Tsoi is not alone in her opinions as a mother and a professional accountant, and there has been growing feeling among parents, educators and financial experts that understanding money - or financial literacy - should be taught to children as a crucial life skill.

According to a recent pan-Asia survey of 3,500 parents of children aged seven to 12 by life insurance and asset management specialist Prudential Corporation Asia, 94 per cent of Hong Kong parents believe it is important that children learn how to manage money, with 99 per cent saying they believe it is the parent's role to initiate these skills.

Of those surveyed, 80 per cent give children spending money, but only 13 per cent believe their children possess very good money management skills.

Although figures from the Prudential survey would appear to show parents here are already doing a relatively good job - with 74 per cent of children saving on average up to 61 per cent of their pocket money - other studies and experts have suggested that talking about money matters is not so easy for many parents.

According to Neale Godfrey, author of Money Still Doesn't Grow on Trees: A Parent's Guide to Raising Financial Responsible Teenagers and Young Adults, it's a subject some parents find harder to discuss with their children than sex.

A survey by the HKICPA in 2006 revealed that 37 per cent of 300 parents with children aged six to eight years old believed they were incapable of teaching them good money habits; 70 per cent thought they needed help.

Among families earning less than HK$10,000 per month, parent confidence was even lower, with 88 per cent doubting they could teach good money habits and 23 per cent saying they didn't understand money and finance themselves.

This is one of the main reasons the HKICPA set up its Rich Kid, Poor Kid programme. In its first six years, the scheme reached 50,000 students in 210 primary and secondary schools, through a road show and a children's book-set which tells the story of a young girl called May Moon who learns the value of money and how to manage it.

Banks have also taken up the cause, with HSBC teaching money skills in schools under its Living Finance education programme, with workshops for teenagers aged 14 to 17.

Citibank, a pioneer in this field, has instigated 15 different programmes in Hong Kong over the past decade that have reached more than 300,000 students, in its mission to educate future generations on financial management.

More recently, the insurance giant Prudential has gone one step further, using multimedia to promote financial skills with a specially-produced cartoon, Cha-Ching: Money Smart Kids currently being aired on Cartoon Network.

The programme features six characters in a band called Cha-Ching, named after the sound a cash register makes. The characters, who all have different ways of dealing with money, are the focus of 10 three-minute episodes.

It is backed up by an interactive website with games, online resources for parents and teachers, including lesson plans, and mobile applications for iPod and iPads to help children keep track of their money.

Barry Stowe, chief executive of Prudential Corporation Asia, says it decided to launch the programme after working with mothers and older high school children, seeing a need to round up financial literacy efforts to an even younger audience.

'Children in Asia are growing up in families with more disposable income than they had previously, and there is growing interest in and need for financial literacy skills for children,' Stowe says.
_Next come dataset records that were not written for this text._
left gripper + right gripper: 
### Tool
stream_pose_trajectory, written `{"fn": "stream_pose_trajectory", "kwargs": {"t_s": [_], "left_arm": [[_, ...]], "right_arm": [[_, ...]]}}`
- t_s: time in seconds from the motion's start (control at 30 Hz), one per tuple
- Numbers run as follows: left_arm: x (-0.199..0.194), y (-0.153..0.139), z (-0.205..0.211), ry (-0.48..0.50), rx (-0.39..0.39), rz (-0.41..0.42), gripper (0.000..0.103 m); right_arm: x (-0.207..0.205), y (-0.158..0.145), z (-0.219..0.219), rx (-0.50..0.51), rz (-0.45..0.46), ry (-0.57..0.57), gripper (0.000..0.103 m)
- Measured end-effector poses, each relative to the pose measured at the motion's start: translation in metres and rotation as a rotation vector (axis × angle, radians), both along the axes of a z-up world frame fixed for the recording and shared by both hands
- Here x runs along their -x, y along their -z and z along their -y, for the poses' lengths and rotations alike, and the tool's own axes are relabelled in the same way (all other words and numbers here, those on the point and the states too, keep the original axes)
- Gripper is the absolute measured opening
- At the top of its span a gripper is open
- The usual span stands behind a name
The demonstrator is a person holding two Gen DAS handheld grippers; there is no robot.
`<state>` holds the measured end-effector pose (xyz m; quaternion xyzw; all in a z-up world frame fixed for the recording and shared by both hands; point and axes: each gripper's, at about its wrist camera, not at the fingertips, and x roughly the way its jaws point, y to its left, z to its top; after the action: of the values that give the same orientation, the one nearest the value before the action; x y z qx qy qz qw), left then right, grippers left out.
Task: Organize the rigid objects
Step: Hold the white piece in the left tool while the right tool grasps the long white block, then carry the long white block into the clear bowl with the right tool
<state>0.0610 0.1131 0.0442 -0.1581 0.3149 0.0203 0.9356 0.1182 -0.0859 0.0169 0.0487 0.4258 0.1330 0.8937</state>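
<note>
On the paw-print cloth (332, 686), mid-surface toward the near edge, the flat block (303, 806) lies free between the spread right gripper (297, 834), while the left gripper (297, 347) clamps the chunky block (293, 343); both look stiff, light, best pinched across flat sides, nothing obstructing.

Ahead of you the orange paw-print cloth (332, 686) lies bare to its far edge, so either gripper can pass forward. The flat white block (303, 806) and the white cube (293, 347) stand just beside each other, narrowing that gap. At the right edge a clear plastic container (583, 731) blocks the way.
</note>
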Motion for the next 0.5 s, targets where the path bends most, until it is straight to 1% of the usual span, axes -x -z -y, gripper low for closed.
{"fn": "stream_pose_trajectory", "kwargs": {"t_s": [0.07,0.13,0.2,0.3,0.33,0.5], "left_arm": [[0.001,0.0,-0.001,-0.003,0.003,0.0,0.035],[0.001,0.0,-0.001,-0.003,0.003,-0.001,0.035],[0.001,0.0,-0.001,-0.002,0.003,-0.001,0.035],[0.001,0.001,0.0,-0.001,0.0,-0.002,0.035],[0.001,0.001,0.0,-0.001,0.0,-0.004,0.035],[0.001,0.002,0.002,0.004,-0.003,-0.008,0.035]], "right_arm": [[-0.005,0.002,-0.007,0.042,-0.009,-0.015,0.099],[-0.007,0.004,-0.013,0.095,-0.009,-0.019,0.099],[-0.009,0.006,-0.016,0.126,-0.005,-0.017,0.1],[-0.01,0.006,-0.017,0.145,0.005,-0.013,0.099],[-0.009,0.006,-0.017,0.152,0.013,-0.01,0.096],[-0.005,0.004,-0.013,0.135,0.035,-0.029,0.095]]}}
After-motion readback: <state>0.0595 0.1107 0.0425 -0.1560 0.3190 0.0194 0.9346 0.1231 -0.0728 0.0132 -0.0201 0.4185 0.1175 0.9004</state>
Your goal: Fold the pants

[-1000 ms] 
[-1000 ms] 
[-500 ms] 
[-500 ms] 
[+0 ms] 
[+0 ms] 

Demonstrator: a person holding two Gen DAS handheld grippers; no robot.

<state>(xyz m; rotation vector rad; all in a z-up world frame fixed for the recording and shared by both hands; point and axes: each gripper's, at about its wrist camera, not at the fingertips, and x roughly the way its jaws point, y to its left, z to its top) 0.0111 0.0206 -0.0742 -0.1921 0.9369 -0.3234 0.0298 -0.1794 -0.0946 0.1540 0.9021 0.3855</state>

The programme was created with the guidance of Dr Alice Wilder, a child education expert and child psychologist known for her work in nurturing learning through play.

According to Wilder, the programme is an exciting and creative way of introducing the concept of money management to children, in ways which provide parents and teachers with the resources to start discussions.

'The really wonderful thing about having this multimedia platform is that it takes more abstract non-visible parts of the money process - earn, save and donate - and makes them visible,' she says.

'When children see this type of programming it is likely they will bring what they have seen and learned into real life.'

At the end of the day, however, it is still the parents who have the most power in shaping the money skills of future generations. With regards to learning, research has consistently shown that children do whatever was modelled to them by those closest to them, says Wilder, so the most important things parents should teach children is self control, and they should let them know that there is more than to money than just spending it.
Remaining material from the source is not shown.